Start of Exercise data

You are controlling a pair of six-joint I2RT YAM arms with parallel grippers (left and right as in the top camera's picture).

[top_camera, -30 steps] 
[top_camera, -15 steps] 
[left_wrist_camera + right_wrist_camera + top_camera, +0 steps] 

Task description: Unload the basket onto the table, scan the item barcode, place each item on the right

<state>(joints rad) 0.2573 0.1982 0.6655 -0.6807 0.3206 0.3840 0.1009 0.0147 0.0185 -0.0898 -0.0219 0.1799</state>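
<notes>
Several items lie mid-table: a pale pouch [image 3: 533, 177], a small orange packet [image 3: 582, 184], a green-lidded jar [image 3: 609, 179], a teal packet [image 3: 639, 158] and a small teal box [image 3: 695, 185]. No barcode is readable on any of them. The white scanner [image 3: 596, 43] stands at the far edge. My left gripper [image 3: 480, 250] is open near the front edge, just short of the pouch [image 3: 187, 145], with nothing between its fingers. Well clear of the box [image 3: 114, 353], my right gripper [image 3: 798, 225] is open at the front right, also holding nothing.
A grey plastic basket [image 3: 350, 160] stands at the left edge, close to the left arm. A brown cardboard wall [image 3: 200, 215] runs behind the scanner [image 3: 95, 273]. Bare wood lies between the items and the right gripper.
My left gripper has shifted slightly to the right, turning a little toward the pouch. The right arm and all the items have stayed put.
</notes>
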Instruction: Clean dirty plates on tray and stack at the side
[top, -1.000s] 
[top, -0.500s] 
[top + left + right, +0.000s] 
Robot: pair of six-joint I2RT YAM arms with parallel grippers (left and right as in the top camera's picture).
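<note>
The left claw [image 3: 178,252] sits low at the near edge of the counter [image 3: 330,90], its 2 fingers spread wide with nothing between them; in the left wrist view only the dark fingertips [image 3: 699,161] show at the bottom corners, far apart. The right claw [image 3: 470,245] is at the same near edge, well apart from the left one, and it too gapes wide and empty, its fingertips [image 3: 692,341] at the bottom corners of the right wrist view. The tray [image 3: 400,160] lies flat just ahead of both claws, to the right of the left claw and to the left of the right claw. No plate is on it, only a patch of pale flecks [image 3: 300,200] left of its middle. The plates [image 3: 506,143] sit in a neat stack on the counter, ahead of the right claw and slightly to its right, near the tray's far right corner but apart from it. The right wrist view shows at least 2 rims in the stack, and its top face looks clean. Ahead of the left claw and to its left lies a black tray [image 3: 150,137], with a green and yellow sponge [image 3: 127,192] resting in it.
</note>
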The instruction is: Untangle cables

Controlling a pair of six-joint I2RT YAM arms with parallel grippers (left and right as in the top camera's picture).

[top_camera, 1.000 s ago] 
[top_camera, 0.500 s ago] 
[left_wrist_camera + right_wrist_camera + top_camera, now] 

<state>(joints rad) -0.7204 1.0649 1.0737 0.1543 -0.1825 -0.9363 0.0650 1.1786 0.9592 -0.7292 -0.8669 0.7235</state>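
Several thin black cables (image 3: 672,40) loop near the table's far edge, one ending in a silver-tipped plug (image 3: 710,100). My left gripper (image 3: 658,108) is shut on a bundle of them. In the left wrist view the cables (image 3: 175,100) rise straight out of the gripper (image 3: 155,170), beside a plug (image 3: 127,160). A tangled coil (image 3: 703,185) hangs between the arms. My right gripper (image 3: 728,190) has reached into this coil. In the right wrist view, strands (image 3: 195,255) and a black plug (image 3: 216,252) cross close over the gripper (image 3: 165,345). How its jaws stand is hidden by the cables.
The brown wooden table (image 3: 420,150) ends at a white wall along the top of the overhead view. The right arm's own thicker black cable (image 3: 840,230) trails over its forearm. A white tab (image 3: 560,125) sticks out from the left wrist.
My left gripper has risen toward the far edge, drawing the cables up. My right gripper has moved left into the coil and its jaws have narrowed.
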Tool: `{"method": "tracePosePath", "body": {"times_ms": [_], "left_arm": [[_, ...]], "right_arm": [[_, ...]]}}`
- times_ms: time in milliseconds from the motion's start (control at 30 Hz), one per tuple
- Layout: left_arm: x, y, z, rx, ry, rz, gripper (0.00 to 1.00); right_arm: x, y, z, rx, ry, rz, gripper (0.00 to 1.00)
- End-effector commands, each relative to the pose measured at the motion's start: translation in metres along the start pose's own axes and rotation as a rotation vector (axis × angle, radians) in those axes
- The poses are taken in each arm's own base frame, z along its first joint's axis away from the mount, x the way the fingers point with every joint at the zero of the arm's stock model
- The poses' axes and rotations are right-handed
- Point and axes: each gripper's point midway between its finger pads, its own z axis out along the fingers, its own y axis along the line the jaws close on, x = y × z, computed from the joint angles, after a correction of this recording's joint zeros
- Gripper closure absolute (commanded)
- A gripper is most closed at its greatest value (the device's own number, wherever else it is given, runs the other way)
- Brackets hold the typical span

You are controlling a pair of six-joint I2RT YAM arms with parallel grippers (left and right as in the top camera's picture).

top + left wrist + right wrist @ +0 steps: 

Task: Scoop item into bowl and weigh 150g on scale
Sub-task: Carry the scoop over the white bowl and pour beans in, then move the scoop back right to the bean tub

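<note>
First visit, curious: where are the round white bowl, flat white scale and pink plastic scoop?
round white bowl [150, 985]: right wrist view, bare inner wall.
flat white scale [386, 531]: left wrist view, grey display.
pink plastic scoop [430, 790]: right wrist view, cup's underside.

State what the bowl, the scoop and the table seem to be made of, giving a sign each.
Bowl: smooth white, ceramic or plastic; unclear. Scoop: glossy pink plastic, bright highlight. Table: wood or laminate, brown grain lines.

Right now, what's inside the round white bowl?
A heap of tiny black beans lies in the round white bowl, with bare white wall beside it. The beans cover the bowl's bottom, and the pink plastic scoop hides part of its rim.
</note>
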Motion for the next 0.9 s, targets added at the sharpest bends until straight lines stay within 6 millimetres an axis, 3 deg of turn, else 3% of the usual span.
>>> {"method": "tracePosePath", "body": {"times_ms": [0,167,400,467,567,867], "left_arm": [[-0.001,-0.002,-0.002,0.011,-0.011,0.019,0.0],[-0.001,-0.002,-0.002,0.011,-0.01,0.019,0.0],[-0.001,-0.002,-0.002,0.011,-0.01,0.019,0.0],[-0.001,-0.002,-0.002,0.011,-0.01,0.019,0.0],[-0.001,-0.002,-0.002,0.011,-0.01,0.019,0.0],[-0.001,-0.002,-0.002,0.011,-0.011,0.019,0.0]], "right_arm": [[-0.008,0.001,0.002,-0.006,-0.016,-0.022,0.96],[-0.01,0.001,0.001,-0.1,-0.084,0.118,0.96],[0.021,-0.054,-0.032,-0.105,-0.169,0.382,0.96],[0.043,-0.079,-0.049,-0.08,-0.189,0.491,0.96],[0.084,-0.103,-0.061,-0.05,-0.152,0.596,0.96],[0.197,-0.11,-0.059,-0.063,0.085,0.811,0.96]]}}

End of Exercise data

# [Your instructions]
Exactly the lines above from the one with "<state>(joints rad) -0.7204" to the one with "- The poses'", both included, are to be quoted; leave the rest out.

# [Result]
<state>(joints rad) -0.7204 1.0649 1.0737 0.1543 -0.1825 -0.9363 0.0650 1.1786 0.9592 -0.7292 -0.8669 0.7235</state>
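Several thin black cables (image 3: 672,40) loop near the table's far edge, one ending in a silver-tipped plug (image 3: 710,100). My left gripper (image 3: 658,108) is shut on a bundle of them. In the left wrist view the cables (image 3: 175,100) rise straight out of the gripper (image 3: 155,170), beside a plug (image 3: 127,160). A tangled coil (image 3: 703,185) hangs between the arms. My right gripper (image 3: 728,190) has reached into this coil. In the right wrist view, strands (image 3: 195,255) and a black plug (image 3: 216,252) cross close over the gripper (image 3: 165,345). How its jaws stand is hidden by the cables.
The brown wooden table (image 3: 420,150) ends at a white wall along the top of the overhead view. The right arm's own thicker black cable (image 3: 840,230) trails over its forearm. A white tab (image 3: 560,125) sticks out from the left wrist.
My left gripper has risen toward the far edge, drawing the cables up. My right gripper has moved left into the coil and its jaws have narrowed.
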Tool: `{"method": "tracePosePath", "body": {"times_ms": [_], "left_arm": [[_, ...]], "right_arm": [[_, ...]]}}`
- times_ms: time in milliseconds from the motion's start (control at 30 Hz), one per tuple
- Layout: left_arm: x, y, z, rx, ry, rz, gripper (0.00 to 1.00); right_arm: x, y, z, rx, ry, rz, gripper (0.00 to 1.00)
- End-effector commands, each relative to the pose measured at the motion's start: translation in metres along the start pose's own axes and rotation as a rotation vector (axis × angle, radians) in those axes
- The poses are taken in each arm's own base frame, z along its first joint's axis away from the mount, x the way the fingers point with every joint at the zero of the arm's stock model
- The poses' axes and rotations are right-handed

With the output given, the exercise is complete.